[Data extracted from a collection]
------------------------------

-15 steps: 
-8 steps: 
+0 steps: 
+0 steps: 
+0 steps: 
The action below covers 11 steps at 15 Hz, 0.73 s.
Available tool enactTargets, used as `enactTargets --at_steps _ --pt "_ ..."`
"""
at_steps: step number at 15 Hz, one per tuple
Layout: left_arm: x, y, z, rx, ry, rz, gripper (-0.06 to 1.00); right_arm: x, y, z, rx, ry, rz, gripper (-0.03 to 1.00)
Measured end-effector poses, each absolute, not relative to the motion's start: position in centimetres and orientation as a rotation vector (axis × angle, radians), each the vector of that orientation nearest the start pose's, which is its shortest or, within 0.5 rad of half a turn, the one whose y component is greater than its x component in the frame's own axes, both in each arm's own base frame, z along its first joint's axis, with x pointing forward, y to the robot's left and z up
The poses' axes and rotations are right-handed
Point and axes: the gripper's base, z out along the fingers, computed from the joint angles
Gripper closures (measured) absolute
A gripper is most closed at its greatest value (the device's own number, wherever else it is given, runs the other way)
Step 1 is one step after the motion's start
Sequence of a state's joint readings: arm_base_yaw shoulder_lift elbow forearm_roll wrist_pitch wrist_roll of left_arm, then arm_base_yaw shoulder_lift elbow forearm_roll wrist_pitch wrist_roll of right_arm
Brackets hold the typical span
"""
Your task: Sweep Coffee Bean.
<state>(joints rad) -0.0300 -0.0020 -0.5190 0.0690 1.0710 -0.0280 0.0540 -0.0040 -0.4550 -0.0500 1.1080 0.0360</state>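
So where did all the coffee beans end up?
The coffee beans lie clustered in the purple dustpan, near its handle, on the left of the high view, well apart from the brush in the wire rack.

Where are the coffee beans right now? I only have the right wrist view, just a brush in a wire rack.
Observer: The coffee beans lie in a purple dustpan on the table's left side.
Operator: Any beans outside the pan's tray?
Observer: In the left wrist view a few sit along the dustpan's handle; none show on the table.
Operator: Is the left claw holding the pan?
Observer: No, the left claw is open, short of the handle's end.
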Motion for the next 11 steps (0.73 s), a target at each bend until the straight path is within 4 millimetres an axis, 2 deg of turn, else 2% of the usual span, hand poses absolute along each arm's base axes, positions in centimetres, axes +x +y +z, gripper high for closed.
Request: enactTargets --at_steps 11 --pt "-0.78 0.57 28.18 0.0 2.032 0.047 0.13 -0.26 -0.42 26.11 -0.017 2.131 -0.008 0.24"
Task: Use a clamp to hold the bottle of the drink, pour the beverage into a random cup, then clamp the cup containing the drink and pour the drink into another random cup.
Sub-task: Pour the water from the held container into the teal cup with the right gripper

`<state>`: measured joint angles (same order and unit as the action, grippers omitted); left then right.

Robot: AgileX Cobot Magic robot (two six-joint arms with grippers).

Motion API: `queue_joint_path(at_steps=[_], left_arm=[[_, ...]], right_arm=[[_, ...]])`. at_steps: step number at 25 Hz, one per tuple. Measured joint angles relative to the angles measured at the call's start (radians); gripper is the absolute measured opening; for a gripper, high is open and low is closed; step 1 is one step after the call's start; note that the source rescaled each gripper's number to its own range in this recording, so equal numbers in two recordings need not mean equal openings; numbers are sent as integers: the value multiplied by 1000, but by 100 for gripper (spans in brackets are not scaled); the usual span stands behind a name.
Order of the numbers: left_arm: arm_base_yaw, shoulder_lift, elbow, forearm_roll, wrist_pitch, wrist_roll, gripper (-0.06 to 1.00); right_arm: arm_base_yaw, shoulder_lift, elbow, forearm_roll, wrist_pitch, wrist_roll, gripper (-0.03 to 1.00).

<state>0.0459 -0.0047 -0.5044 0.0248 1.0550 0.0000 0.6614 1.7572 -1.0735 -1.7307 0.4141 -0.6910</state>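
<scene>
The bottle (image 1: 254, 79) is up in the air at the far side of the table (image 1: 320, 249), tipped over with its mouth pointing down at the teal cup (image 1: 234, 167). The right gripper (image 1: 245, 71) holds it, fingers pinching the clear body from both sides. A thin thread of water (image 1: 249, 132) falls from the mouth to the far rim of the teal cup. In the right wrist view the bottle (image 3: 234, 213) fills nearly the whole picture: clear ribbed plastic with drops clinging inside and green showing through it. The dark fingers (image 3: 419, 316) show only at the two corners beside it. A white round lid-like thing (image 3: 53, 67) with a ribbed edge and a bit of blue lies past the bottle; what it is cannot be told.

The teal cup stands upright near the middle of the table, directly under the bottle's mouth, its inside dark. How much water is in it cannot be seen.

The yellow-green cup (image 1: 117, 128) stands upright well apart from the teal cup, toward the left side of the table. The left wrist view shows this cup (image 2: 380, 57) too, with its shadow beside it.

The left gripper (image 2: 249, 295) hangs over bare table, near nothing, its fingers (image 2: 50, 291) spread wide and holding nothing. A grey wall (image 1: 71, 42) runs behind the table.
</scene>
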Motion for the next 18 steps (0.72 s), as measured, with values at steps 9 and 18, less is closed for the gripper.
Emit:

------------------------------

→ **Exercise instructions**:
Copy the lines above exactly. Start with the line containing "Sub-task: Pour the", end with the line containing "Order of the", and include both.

→ **Response**:
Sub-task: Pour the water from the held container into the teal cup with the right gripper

`<state>`: measured joint angles (same order and unit as the action, grippers omitted); left then right.

Robot: AgileX Cobot Magic robot (two six-joint arms with grippers).

Motion API: `queue_joint_path(at_steps=[_], left_arm=[[_, ...]], right_arm=[[_, ...]])`. at_steps: step number at 25 Hz, one per tuple. Measured joint angles relative to the angles measured at the call's start (radians); gripper is the absolute measured opening; for a gripper, high is open and low is closed; step 1 is one step after the call's start; note that the source rescaled each gripper's number to its own range in this recording, so equal numbers in two recordings need not mean equal openings; numbers are sent as integers: the value multiplied by 1000, but by 100 for gripper (spans in brackets are not scaled); the usual span stands behind a name.
Order of the numbers: left_arm: arm_base_yaw, shoulder_lift, elbow, forearm_roll, wrist_pitch, wrist_roll, gripper (-0.06 to 1.00); right_arm: arm_base_yaw, shoulder_lift, elbow, forearm_roll, wrist_pitch, wrist_roll, gripper (-0.03 to 1.00).

The response to this exercise is complete.